KÖRFEZ ÜLKELERİ ARASINDA SON YILLARDAKİ EN BÜYÜK UÇURUM
Yaşanan bu kriz, Körfez ülkeleri arasında son yıllarda ortaya çıkan en büyük uçurum.
Kuzey Suriye'deki Liwa al Mutasem isimli isyancı grubunun üyesi Mustafa Sejari, "Allah korusun, bu kriz kontrol altına alınmazsa... farklı ülkeler tarafından desteklenen grupların birbirlerine düşman pozisyon alacağını ve Suriye'deki durumun trajik bir hale geleceğini tahmin ediyorum" dedi.
Reuters'a konuşan Liva el Mutasem'den muhalif komutan Mustafa Sejari, "Suudi Arabistan ve Katar'daki kardeşlerimize, Suriye halkının omuzlarına kaldıramayacağı yükler koymaması çağrısı yapıyoruz" dedi.
MUHALİFLER, ŞAM'IN ÖNEMLİ BİR KISMINI ELİNDE TUTUYOR
Suriye muhalefeti, Rus ordusunun Esad'ı desteklemek üzere Aralık 2015'te ülkeye girmesinden bu yana Şam karşısında geriliyor. Esad şu anda askeri açıdan yenilmez gibi görünse de muhalifler Şam yakınlarında, kuzeybatıda ve güneybatıda önemli bir kısmı ellerinde tutuyorlar.
Katar'ın yardımları genellikle, ideolojisi İslamcı olan ve Müslüman Kardeşler'e yakın duran gruplara gidiyor.
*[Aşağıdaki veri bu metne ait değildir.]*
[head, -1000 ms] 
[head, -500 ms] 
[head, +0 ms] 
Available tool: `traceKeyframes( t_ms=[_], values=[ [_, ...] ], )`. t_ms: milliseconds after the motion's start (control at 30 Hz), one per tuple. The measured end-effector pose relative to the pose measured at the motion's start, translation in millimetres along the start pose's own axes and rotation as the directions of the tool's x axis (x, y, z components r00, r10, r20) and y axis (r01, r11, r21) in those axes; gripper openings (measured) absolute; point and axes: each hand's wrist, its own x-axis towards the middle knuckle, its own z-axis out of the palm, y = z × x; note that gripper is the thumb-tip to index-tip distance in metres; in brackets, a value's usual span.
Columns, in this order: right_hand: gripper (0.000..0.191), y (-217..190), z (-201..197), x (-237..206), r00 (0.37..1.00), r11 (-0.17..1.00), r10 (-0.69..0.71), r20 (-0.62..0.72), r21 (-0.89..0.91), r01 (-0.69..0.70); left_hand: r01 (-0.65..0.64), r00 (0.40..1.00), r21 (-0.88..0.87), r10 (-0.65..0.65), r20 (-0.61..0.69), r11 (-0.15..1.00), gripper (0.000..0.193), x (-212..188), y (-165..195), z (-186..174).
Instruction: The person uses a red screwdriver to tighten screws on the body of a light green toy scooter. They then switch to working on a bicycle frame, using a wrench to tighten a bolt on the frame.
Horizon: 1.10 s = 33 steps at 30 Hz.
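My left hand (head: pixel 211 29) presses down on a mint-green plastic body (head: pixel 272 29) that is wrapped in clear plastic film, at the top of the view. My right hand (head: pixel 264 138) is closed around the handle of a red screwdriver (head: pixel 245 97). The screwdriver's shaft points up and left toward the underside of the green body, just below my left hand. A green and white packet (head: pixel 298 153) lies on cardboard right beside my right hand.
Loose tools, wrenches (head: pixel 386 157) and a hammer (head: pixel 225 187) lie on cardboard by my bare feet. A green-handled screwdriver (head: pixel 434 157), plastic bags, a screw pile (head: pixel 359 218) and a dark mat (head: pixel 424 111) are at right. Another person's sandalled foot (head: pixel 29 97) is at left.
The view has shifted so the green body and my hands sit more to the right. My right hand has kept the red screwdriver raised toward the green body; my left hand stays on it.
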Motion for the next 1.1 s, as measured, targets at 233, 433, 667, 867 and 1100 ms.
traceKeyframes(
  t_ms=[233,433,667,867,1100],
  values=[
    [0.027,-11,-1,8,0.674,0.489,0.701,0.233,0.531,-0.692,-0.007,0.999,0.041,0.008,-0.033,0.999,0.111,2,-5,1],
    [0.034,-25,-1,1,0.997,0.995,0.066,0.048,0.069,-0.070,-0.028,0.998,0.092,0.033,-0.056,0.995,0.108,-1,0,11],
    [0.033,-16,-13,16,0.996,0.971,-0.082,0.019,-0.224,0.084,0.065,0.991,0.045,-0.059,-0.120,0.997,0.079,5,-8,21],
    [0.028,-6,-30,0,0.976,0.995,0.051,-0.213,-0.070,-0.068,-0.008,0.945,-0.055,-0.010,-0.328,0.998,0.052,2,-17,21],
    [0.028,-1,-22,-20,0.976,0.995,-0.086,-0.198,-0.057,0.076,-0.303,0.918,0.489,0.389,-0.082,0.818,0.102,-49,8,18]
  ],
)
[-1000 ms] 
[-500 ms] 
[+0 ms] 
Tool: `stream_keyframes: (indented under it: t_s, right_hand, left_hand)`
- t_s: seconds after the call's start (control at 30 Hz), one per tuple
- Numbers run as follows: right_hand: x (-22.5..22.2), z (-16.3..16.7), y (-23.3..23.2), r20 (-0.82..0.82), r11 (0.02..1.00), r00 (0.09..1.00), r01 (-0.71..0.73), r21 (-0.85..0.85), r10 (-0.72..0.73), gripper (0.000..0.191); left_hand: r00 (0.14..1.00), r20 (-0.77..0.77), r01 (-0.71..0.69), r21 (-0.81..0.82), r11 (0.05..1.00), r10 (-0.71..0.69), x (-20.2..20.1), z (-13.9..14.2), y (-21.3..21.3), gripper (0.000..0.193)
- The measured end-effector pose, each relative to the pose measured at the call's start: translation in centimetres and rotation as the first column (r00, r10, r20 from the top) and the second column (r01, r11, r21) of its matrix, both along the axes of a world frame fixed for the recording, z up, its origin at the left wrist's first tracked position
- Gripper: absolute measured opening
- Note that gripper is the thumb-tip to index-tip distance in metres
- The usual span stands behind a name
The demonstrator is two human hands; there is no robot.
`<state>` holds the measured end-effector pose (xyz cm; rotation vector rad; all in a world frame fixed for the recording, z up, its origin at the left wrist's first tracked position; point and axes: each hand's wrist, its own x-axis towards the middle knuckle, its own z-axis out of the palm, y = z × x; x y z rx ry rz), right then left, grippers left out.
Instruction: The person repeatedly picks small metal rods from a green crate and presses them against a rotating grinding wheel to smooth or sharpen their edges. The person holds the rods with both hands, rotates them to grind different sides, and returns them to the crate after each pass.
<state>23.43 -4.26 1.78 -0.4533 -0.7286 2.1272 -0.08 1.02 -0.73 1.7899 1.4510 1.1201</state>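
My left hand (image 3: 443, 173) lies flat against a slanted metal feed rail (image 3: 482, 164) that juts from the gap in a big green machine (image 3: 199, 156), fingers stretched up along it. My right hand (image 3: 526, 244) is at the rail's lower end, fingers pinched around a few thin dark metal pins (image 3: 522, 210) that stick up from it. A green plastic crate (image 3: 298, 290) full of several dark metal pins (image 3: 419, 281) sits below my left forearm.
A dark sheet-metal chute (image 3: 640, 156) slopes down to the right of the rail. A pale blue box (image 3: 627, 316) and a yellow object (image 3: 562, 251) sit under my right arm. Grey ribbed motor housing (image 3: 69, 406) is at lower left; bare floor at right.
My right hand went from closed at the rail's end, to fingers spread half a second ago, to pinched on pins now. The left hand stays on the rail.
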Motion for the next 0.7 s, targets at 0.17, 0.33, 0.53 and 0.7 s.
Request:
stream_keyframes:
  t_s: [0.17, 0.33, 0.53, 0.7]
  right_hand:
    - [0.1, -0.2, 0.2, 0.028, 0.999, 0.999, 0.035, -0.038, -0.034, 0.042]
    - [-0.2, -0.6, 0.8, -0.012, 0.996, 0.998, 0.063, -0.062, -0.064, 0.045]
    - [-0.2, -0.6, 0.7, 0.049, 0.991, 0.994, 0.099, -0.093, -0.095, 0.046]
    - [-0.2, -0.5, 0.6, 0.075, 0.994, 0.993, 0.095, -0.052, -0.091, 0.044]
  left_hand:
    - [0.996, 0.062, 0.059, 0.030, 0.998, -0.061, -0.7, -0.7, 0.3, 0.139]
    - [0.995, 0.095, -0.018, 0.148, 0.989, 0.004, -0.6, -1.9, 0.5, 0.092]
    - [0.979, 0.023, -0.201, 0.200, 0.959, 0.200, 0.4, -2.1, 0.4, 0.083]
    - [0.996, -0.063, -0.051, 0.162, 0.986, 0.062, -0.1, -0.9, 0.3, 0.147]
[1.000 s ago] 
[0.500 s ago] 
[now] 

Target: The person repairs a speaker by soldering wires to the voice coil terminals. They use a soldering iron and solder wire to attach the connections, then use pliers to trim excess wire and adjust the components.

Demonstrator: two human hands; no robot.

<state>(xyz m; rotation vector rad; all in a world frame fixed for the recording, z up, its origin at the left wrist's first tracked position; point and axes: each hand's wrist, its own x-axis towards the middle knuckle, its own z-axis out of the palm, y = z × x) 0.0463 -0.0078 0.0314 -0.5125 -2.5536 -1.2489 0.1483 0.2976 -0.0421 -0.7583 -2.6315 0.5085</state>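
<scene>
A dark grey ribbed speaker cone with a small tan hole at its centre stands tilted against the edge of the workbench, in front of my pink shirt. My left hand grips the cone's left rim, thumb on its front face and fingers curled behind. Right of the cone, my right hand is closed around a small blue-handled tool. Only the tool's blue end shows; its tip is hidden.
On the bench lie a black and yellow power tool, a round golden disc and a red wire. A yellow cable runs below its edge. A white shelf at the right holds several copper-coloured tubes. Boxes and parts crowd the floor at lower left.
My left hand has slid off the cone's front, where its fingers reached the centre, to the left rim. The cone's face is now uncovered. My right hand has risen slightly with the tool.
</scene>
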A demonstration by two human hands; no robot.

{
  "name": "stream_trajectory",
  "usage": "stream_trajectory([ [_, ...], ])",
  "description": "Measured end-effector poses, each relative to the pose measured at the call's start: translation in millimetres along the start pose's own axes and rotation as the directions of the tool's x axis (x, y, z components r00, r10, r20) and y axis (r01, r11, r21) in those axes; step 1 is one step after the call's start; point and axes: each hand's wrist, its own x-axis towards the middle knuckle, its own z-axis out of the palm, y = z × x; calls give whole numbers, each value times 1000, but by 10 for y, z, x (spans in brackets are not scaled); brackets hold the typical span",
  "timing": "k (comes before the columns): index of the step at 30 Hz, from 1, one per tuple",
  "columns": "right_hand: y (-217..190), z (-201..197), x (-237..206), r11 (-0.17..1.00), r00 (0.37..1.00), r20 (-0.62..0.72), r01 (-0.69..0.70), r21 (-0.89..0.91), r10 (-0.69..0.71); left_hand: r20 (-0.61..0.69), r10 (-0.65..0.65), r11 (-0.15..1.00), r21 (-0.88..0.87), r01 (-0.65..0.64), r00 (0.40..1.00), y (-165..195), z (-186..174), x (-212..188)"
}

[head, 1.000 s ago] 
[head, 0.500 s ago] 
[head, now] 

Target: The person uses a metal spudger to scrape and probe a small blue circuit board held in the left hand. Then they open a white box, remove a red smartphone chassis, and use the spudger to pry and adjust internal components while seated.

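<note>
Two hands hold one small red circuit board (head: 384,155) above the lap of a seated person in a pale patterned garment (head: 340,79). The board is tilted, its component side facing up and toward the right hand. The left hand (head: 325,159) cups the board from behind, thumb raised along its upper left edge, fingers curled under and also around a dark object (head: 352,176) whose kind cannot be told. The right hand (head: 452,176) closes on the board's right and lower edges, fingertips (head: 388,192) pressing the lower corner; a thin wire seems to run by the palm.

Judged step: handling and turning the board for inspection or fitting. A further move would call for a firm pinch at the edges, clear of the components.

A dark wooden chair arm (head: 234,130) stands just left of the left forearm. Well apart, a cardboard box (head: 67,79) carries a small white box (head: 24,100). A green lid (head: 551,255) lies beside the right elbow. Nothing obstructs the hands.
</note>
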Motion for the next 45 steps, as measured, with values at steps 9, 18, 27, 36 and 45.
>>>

Ancak Müslüman Kardeşler hareketine yakınlık, Suudi Arabistan, Birleşik Arap Emirlikleri ve Mısır tarafından hoş karşılanmıyor.
Reuters, sözkonusu haberinde Körfez krizinde kararlı bir şekilde Katar'ın arkasında duran Türkiye'nin de kuzey Suriye'de Katar ile birlikte, muhafazakar İslamcı grup Ahrar al Şam'ın da dahil olduğu aynı grupları desteklediğinin düşünüldüğünü ileri sürdü.